• [PROVIDED RECORDS]:

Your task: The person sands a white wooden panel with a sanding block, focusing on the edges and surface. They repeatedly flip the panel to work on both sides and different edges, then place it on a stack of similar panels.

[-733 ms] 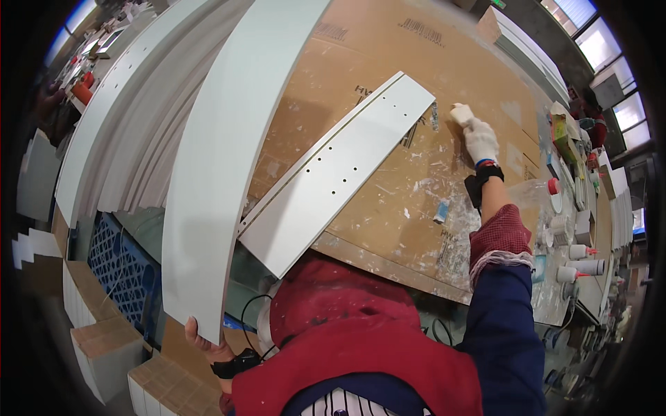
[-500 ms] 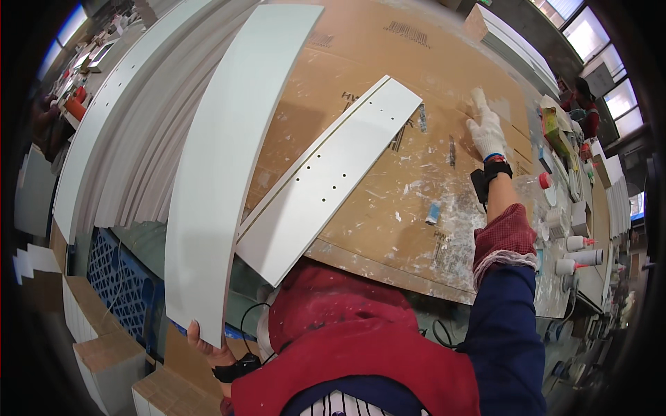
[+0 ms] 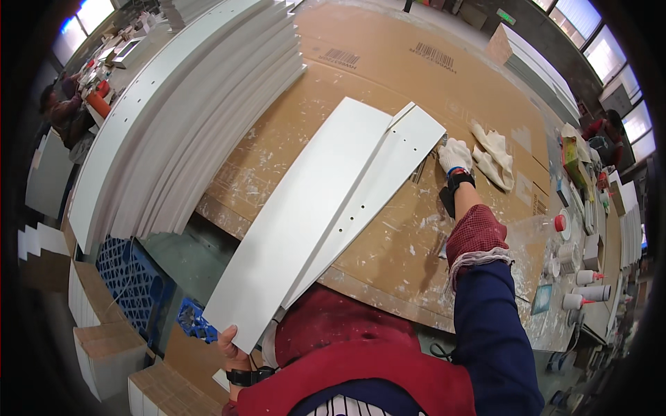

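Long white board (image 3: 305, 215) — plain, lying over drilled one; left hand (image 3: 232, 347) grip closed on its end; right hand (image 3: 454, 156) grip unclear.

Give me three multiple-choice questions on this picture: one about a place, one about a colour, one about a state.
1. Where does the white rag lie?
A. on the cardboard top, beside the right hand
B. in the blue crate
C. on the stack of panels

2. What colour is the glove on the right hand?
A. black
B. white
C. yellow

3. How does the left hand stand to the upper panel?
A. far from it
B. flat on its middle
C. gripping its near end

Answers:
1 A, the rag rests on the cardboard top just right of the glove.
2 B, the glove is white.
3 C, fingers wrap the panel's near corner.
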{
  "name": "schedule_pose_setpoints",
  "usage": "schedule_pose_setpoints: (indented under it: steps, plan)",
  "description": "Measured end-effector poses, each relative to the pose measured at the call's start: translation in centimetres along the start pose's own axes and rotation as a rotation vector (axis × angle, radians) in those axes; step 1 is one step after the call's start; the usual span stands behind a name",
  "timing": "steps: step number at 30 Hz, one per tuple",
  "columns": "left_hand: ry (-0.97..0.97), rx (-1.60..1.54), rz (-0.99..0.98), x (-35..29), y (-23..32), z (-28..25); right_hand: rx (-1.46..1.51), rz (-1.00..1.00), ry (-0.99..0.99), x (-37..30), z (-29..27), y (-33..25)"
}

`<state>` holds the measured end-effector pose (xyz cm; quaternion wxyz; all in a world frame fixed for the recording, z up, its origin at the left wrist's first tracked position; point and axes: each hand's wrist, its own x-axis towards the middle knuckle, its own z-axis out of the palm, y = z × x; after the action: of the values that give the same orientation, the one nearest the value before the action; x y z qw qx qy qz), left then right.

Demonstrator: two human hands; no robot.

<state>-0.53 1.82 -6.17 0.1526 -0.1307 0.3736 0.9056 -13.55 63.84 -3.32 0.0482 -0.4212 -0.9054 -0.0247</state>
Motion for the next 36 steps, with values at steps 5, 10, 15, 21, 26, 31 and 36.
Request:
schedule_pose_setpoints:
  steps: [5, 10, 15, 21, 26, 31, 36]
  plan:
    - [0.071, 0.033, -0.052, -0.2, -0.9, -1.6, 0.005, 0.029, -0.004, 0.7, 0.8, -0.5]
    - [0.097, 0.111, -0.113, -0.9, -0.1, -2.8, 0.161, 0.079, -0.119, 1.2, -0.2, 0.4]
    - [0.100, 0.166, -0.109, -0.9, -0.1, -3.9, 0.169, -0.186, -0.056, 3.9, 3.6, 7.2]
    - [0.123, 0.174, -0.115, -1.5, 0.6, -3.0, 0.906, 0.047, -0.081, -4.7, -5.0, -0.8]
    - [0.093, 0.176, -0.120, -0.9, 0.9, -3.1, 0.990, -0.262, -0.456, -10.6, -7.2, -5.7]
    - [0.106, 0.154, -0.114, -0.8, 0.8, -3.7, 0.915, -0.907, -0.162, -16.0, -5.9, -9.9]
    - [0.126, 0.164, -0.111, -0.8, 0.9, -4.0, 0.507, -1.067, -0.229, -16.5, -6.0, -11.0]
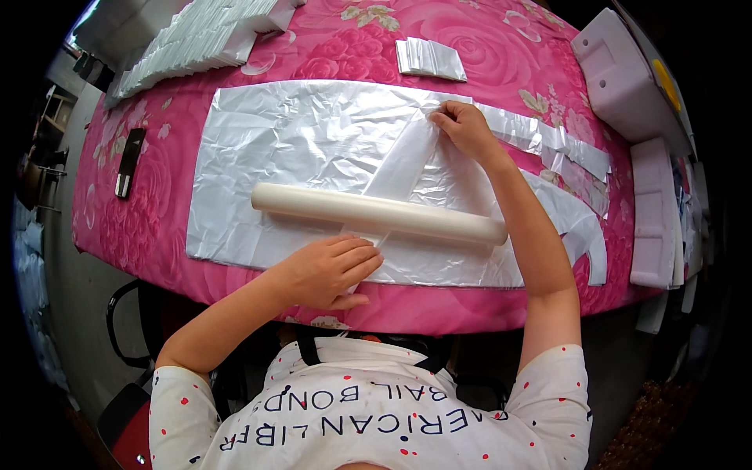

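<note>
Cylinder (376,211) across silvery sheet (282,133), right fingers (448,117) pinching pale strip (401,164)

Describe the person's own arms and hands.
The left hand and right hand are ungloved. Both forearms are bare, with no watch or bracelet showing. The short sleeves are white, scattered with small red spots.

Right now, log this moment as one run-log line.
left hand: open, near side of white roll | right hand: pinching far end of pale strip | white roll: across pale strip, over silvery sheet
</note>
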Demonstrator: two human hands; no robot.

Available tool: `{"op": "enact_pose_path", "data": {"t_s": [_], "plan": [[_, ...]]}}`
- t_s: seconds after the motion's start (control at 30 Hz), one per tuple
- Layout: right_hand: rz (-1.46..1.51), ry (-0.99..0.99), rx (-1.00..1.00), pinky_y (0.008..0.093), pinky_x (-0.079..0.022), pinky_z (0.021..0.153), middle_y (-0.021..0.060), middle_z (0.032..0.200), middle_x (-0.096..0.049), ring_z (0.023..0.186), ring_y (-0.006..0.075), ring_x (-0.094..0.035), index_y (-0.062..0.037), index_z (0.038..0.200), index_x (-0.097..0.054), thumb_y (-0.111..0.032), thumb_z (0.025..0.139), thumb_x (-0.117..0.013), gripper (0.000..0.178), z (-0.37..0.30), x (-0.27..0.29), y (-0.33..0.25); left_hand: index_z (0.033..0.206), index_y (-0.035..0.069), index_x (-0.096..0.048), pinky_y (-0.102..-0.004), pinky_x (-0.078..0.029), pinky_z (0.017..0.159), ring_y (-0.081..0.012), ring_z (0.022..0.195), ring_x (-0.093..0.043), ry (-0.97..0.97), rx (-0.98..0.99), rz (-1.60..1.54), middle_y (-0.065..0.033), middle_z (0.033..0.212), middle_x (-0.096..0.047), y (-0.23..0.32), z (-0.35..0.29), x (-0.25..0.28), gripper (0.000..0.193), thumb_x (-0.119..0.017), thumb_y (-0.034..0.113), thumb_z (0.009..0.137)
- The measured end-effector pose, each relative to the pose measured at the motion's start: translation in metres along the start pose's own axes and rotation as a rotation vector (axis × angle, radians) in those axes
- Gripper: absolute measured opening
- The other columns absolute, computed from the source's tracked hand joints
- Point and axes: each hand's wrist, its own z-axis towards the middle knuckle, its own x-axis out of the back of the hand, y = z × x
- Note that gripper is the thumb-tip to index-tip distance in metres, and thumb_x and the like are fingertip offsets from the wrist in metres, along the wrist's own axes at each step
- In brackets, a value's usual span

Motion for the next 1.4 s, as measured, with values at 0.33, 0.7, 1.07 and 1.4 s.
{"op": "enact_pose_path", "data": {"t_s": [0.33, 0.7, 1.07, 1.4], "plan": [[-0.087, 0.204, 0.033, 0.0354, -0.047, 0.082, 0.0179, 0.109, -0.059, 0.096, 0.0267, -0.059, -0.0021, 0.114, -0.055, -0.03, 0.086, -0.06, 0.04, -0.033, -0.009, -0.032, 0.135, -0.006, -0.031, -0.041, -0.018, 0.109, -0.0298, 0.135, -0.025, -0.088, 0.175, 0.114, -0.0197, 0.144, -0.027, 0.031, -0.005, -0.033, 0.088, -0.041, 0.063, 0.08], [-0.547, 0.203, 0.466, 0.0393, -0.044, 0.084, 0.0122, 0.106, -0.058, 0.096, 0.0304, -0.055, -0.0098, 0.117, -0.057, -0.006, 0.073, -0.063, 0.044, -0.145, -0.03, -0.031, 0.134, -0.005, -0.033, -0.0437, -0.014, 0.11, -0.0319, 0.136, -0.022, -0.034, 0.247, 0.129, -0.0208, 0.144, -0.027, 0.062, -0.006, -0.056, 0.088, -0.04, 0.065, 0.08], [-0.279, 0.142, 0.278, 0.0358, -0.042, 0.088, 0.0102, 0.108, -0.06, 0.097, 0.0291, -0.054, -0.0088, 0.117, -0.057, -0.002, 0.073, -0.064, 0.045, -0.175, 0.003, -0.029, 0.134, -0.003, -0.033, -0.0438, -0.014, 0.11, -0.0307, 0.136, -0.023, -0.08, 0.12, 0.081, -0.019, 0.144, -0.028, 0.042, -0.011, -0.045, 0.083, -0.052, 0.056, 0.079], [-0.502, 0.125, 0.515, 0.0376, -0.041, 0.088, 0.0054, 0.112, -0.059, 0.1, 0.0266, -0.053, -0.0132, 0.116, -0.059, -0.001, 0.069, -0.063, 0.048, -0.138, -0.04, -0.038, 0.136, 0.004, -0.035, -0.0442, -0.016, 0.109, -0.0306, 0.136, -0.023, -0.061, 0.231, 0.153, -0.018, 0.144, -0.028, 0.066, -0.009, -0.059, 0.076, -0.053, 0.05, 0.078]]}}
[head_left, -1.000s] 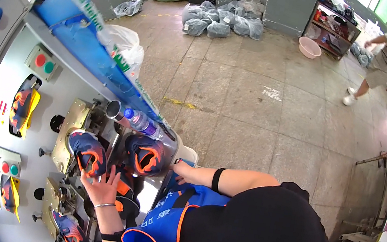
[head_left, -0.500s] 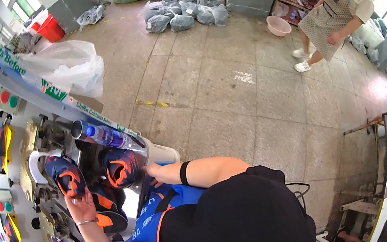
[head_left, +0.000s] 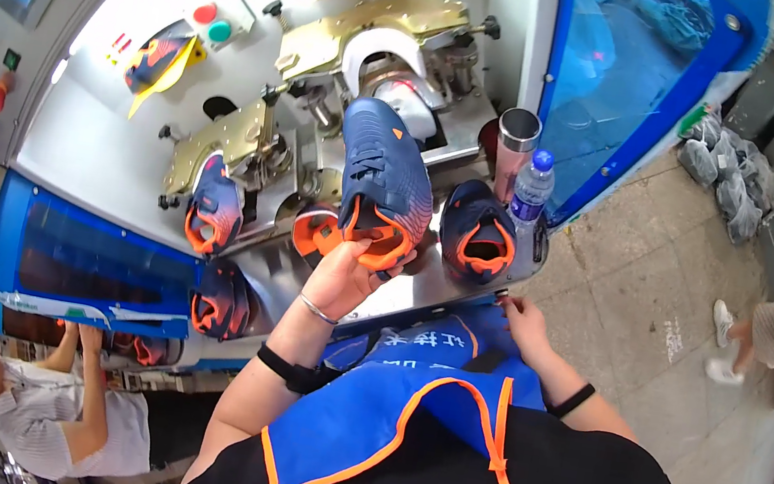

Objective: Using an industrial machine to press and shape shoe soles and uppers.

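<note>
Head view: the left hand point(head_left: 346, 276) is closed around the heel of a navy and orange shoe point(head_left: 379, 180), fingers curled over the orange collar, toe pointing up toward the white rounded form point(head_left: 389, 48) of the machine above it. To seat the shoe well, I judge the grip should stay at the heel so the toe can be steered straight onto the form without twisting the upper. The right hand point(head_left: 521, 322) rests at the edge of the metal shelf point(head_left: 419, 293), fingers loosely bent, holding nothing as far as the bent rim view lets me tell.

Just right of the held shoe lies a second shoe point(head_left: 478, 231). Beyond it stand a steel cup point(head_left: 516, 141), contents hidden, and a clear water bottle point(head_left: 531, 189) with a blue cap, seemingly part full.
</note>
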A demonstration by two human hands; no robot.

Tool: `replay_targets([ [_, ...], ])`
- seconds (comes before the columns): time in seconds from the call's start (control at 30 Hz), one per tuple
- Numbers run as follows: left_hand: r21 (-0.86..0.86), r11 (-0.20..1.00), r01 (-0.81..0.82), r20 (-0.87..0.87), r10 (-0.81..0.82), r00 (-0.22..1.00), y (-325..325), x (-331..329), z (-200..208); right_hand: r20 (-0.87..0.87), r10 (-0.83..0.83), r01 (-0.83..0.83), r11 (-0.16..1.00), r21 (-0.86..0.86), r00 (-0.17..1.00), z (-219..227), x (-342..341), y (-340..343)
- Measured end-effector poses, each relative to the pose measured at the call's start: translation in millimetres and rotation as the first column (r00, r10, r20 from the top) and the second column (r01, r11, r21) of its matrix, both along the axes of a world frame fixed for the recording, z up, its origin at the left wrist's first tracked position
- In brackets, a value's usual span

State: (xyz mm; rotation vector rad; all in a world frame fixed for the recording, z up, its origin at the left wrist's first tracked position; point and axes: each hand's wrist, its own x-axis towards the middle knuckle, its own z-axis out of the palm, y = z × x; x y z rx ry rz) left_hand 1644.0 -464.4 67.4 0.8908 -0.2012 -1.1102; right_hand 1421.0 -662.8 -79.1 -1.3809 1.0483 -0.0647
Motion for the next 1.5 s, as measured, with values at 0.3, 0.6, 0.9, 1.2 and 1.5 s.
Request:
replay_targets([
  [0.3,0.013,0.999,-0.043,0.045,0.042,0.998,100.0,-4.9,-21.1,0.352,0.681,-0.005,0.463,-0.886,0.642,113.4,27.4,23.4],
  [0.6,0.413,0.482,-0.772,0.053,0.834,0.549,321.1,-25.7,-19.8,0.328,0.756,-0.049,0.428,-0.903,0.566,118.4,60.4,49.0],
  [0.9,0.615,0.066,-0.786,0.527,0.707,0.471,349.5,83.9,-64.6,0.250,0.909,-0.052,0.283,-0.958,0.334,185.4,135.4,104.6],
  [1.2,0.153,-0.233,-0.960,0.823,0.568,-0.007,364.1,46.9,-87.8,0.376,0.645,0.413,0.102,-0.905,0.665,334.8,292.2,0.6],
  [1.5,-0.166,0.618,-0.768,0.804,0.536,0.258,257.7,24.6,-18.5,-0.266,0.410,-0.032,-0.495,-0.868,0.872,366.7,385.9,-64.4],
])
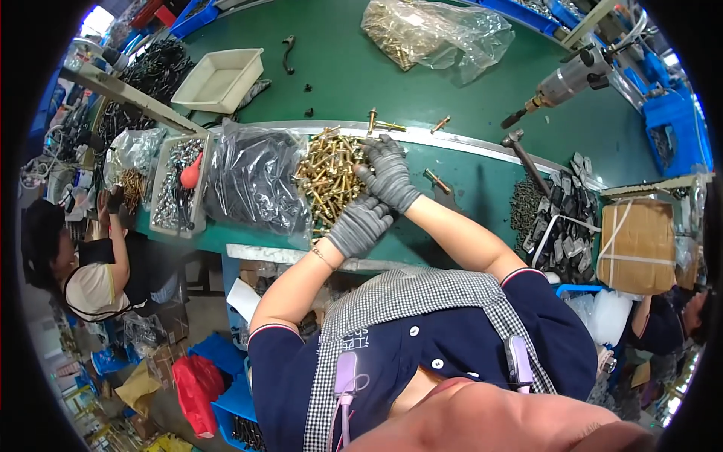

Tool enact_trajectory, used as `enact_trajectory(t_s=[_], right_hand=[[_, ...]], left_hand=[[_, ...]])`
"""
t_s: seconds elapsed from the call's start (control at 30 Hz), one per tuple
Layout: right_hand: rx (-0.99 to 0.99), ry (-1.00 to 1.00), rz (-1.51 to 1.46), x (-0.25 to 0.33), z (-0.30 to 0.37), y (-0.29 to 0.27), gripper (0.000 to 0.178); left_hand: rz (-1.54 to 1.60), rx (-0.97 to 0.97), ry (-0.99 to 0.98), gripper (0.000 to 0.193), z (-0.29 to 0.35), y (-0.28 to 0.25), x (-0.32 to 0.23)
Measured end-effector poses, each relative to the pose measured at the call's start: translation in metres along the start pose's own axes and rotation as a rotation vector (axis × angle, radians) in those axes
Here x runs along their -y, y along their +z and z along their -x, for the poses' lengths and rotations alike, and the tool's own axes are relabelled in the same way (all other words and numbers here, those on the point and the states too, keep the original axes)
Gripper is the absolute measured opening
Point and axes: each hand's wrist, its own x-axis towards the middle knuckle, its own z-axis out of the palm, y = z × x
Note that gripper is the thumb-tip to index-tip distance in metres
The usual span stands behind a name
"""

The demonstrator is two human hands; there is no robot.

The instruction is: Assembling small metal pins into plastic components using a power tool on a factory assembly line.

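Note:
A heap of brass-coloured bolts (330, 177) lies on the green bench before me. My left hand (360, 226), in a grey striped glove, rests at the heap's near right edge with its fingers stretched out. Against the right side of the heap is my right hand (388, 175), gloved alike, its fingers spread and curved along the bolts. The hands almost meet. Neither visibly grips a bolt, though the undersides of the fingers are hidden. Just beyond the right hand, a few loose bolts (389, 126) lie by the metal strip. Another bolt (437, 181) sits to its right.
Left of the heap are a clear bag of black parts (260, 181) and a tray of small hardware (167, 215). A power drill (561, 81) hangs at the right. Beyond it stand a hammer (527, 160), black metal parts (568, 233) and a carton (639, 248). Co-workers sit on both sides.

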Motion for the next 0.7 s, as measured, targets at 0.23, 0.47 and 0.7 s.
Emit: enact_trajectory(t_s=[0.23, 0.47, 0.7], right_hand=[[0.069, -0.036, -0.506, -0.05, -0.043, -0.019, 0.039], [0.314, 0.262, 0.486, -0.144, -0.055, -0.097, 0.024], [0.259, 0.122, 0.284, -0.115, -0.004, -0.134, 0.015]], left_hand=[[0.003, -0.093, 0.001, 0.018, -0.001, -0.013, -0.001], [0.144, -0.237, -0.11, 0.018, -0.053, -0.016, -0.03], [0.334, -0.264, -0.421, 0.016, -0.085, 0.0, -0.027]])
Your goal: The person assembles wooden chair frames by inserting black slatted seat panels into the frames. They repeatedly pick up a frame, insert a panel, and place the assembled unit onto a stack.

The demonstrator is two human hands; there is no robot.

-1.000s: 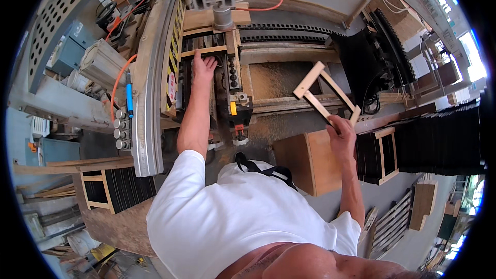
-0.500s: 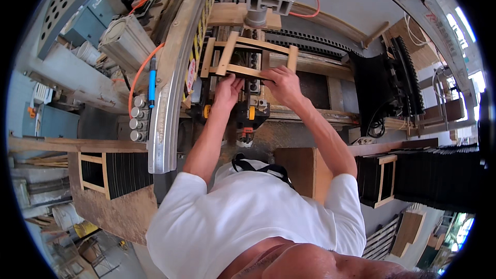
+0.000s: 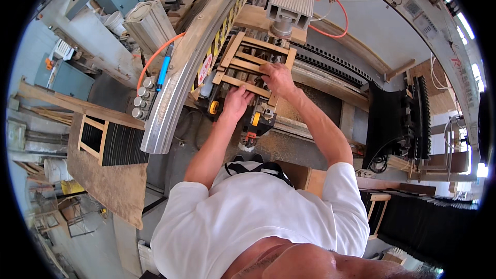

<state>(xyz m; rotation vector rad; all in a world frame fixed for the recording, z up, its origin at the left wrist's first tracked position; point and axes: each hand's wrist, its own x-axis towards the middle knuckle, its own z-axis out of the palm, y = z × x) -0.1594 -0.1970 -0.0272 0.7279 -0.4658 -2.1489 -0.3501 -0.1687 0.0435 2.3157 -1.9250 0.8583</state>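
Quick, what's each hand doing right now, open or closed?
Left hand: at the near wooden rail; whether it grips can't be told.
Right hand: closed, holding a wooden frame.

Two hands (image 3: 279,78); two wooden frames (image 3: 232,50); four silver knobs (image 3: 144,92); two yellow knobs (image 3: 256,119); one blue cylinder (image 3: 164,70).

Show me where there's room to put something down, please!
The brown tabletop at left looks bare from the stacked frames to its near edge. It's crowded ahead, where the left hand and right hand are at wooden frames beside the silver rail.
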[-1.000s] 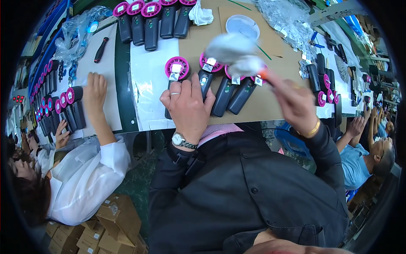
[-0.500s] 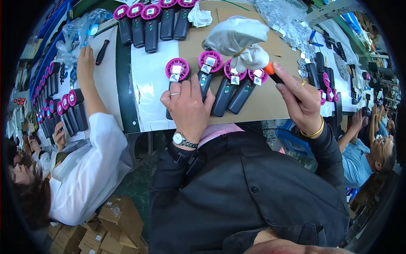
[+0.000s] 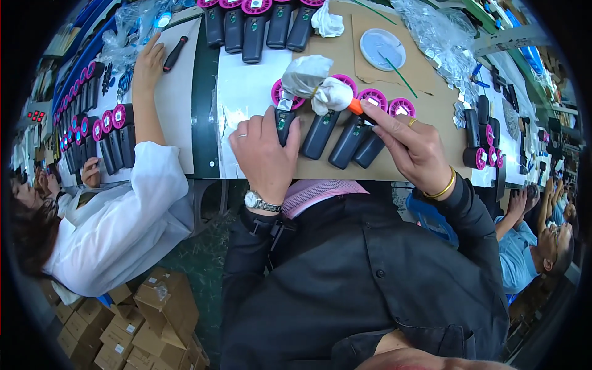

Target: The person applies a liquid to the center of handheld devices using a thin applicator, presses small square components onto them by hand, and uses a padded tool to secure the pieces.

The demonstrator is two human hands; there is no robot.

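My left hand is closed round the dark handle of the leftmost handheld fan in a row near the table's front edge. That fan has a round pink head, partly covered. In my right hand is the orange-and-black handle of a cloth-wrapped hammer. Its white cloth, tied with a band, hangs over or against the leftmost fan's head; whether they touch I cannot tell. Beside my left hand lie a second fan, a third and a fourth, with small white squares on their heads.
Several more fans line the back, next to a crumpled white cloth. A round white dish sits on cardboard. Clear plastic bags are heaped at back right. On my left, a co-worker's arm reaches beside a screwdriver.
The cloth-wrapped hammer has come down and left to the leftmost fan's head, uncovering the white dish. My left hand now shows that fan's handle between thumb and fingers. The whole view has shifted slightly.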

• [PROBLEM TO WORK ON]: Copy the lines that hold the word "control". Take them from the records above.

• [ANSWER FOR THIS EXERCISE]:
- t_s: seconds after the motion's start (control at 30 Hz), one per tuple
- seconds (comes before the columns): time in seconds from the call's start (control at 30 Hz), one per tuple
t_s: seconds elapsed from the call's start (control at 30 Hz), one per tuple

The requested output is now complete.